Shared residency doesn’t work so well if there is conflict (if there is violence, then sharing is not an option), if the children are adolescents (less keen on two homes), or if the children don’t like one parent.
All of that is basically wrong. In fact, as Dr. Edward Kruk has pointed out, shared parenting tends to ameliorate conflict. He states in his recent book, The Equal Parent Presumption, “the position that equal or shared parenting is not in children’s best interests in cases in which parents are in conflict over post-divorce parenting arrangements is not supported by research.”
And the notion that, “if there is violence, then sharing is not an option,” is not only untrue, but obviously unworkable. Kruk again:
A high proportion of first-time family violence (usually of a reciprocal nature) occurs after divorce.
A meta-analytic review of family violence research of 250 empirical studies (Fiebert 2004) concludes that women and men perpetrate and receive abuse at comparable levels; women are as physically aggressive as men in their relationships with their spouses or male partners.
So, if much family violence occurs after divorce, most of it involves both parents and men and women are equally likely to perpetrate and suffer from DV, how is it that Dillner’s statement can be correct? If it were, then usually when there is violence, regardless of how minor, neither parent can have or keep custody of the kids. Make sense? Hardly.
And of course her excuse to oppose shared parenting “if the children don’t like one parent” is nothing more than yet another invitation to give parental alienators a pass.
As I’ve said before, people like Dillner writing for publications like The Guardian, that reflexively resist shared parenting despite the overwhelming weight of science on its side always do only that. They attempt to criticize shared parenting on all sorts of trumped up charges. But what they never, ever do is propose an alternative. Readers are supposed to believe that, because some people have thought up some criticisms of shared parenting (however baseless or ill-conceived), then the status quo must be just fine.
It’s not. Children, fathers, mothers and the public purse are all seriously harmed by the custody arrangements imposed on them by judges who are largely ignorant of the science of parenting and children’s best interests. Which brings us to Dillner’s last preposterous claim.
It is easy to selectively pick the research to suit your argument…
It is if you support shared parenting, but if you don’t, finding “research to suit your argument” is well nigh impossible. As Canadian economist Paul Millar wrote in his book The Best Interests of Children, sole parenting of children post-divorce “is not only unsupported by evidence, but, worse, appears to promote harmful outcomes for children through the legal support given the destruction of one of the important parental relationships for the child.”

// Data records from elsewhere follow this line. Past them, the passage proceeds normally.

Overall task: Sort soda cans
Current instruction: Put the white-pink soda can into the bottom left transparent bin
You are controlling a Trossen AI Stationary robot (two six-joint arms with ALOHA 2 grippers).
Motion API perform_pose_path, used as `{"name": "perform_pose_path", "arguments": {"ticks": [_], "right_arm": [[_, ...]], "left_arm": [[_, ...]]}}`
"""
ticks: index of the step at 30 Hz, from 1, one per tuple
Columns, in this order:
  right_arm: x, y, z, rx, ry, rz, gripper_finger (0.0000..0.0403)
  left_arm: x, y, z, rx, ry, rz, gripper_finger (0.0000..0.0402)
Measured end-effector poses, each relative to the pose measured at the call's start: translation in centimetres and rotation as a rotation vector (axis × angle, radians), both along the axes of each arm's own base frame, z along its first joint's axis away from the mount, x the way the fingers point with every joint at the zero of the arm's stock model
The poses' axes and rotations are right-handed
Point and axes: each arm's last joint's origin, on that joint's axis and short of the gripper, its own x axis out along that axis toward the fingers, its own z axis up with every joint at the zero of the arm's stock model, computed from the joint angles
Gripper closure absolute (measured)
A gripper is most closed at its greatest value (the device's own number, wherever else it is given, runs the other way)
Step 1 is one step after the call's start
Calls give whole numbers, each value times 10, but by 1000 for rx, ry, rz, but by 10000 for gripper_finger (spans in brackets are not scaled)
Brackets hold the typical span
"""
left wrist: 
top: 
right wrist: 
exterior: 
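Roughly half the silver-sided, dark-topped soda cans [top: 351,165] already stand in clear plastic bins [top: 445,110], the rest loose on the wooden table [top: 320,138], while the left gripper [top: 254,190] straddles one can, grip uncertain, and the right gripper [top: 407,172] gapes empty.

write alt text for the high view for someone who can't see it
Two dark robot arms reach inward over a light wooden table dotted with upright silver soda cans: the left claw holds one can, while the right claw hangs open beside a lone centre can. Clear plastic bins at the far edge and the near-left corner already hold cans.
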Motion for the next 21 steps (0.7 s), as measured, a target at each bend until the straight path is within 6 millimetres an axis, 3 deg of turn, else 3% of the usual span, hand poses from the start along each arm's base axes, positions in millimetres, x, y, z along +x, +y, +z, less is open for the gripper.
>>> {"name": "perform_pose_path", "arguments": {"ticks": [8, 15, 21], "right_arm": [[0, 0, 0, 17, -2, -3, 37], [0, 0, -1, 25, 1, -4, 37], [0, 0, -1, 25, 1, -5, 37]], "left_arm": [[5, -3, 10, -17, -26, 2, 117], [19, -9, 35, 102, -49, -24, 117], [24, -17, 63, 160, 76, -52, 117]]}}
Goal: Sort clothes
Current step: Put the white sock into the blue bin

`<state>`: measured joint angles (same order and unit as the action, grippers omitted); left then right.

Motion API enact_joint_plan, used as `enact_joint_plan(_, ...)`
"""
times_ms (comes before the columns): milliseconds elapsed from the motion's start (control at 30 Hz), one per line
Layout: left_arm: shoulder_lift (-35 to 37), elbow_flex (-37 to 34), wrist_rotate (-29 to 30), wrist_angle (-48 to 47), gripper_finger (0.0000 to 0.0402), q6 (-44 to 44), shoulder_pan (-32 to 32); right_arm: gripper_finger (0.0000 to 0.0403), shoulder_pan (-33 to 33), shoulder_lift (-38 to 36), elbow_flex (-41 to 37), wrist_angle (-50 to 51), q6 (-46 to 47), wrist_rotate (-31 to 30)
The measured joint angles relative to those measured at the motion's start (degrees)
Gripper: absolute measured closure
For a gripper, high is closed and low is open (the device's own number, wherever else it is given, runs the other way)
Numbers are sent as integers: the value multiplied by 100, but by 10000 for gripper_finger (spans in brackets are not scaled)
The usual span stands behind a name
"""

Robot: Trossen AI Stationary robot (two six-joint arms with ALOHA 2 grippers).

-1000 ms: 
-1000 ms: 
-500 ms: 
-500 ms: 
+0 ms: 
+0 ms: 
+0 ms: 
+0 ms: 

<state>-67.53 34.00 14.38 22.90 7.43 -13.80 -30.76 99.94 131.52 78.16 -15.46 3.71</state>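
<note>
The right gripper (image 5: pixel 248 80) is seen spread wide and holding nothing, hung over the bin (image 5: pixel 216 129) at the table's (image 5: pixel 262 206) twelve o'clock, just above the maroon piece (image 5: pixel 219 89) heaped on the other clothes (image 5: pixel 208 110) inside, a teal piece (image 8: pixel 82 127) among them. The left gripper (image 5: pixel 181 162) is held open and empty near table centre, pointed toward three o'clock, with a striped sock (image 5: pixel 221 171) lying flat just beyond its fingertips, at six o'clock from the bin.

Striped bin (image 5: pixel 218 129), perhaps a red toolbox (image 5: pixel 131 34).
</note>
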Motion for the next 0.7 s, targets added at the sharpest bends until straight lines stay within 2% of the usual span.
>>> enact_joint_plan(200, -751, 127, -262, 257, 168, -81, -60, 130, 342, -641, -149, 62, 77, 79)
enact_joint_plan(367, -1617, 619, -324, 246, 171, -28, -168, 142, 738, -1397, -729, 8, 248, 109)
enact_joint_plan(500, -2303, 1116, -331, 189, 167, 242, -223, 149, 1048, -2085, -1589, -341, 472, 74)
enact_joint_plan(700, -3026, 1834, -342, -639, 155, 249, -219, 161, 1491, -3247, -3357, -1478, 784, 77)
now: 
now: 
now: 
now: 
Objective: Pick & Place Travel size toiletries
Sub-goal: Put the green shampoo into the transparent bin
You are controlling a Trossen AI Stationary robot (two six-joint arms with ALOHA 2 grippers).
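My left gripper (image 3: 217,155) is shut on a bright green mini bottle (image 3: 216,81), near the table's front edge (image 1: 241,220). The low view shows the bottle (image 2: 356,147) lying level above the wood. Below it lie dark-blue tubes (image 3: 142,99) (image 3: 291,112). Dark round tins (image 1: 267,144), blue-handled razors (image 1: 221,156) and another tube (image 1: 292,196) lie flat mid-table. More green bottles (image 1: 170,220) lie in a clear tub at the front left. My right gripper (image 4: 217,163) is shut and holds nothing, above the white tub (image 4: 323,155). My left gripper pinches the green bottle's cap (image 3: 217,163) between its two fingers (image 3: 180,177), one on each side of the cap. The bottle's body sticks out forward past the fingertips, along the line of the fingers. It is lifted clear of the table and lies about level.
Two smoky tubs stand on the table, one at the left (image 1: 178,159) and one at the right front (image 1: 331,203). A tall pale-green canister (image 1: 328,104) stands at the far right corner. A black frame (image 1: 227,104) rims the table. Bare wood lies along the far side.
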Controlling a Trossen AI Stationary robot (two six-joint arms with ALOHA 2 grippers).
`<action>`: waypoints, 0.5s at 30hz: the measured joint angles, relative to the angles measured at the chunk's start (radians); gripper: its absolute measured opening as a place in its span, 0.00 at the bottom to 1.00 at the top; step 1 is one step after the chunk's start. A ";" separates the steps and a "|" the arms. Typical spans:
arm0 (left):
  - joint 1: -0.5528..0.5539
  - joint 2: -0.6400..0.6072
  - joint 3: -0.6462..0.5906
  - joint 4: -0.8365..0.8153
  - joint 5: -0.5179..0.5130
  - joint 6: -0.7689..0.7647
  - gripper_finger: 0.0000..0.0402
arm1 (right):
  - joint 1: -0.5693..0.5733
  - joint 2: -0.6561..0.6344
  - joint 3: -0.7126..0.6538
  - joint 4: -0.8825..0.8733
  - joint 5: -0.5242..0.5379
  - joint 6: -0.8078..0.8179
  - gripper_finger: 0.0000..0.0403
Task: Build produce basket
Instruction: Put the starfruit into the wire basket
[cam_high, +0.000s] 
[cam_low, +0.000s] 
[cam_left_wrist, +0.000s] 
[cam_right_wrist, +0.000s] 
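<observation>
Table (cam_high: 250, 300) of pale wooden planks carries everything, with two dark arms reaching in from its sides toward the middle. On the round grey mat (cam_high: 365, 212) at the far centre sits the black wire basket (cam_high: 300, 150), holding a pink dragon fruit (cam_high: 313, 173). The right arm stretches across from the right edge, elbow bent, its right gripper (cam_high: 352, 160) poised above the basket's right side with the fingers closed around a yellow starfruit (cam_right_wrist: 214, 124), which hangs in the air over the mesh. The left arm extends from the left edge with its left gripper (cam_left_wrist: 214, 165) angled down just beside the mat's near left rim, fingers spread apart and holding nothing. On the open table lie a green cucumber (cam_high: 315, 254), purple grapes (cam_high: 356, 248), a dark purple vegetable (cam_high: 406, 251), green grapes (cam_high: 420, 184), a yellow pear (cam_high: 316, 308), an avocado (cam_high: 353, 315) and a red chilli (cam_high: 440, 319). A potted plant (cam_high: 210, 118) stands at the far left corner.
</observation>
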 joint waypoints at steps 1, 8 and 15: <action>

That may be why Dillner cited no evidence for the proposition that sole parenting is A-OK for children. Indeed, it’s not easy at all to pick research to suit that argument. There’s not any.
Buried at the very last, Dillner admits that “the research is clear that children benefit from two parents being interested in them, and sharing residency encourages this.” But most of the rest of her article is a brief against exactly that conclusion. Should readers have made it to the end of her piece, they’d have gotten the same message we see so often in the likes of The Guardian – that shared parenting is an excuse for abusive fathers to deny mothers what they deserve – the kids.
It’s a false claim, but one that keeps getting made regardless of the facts. Malin Bergstrom and other scrupulous researchers know better, but publications like The Guardian doggedly support a dysfunctional status quo.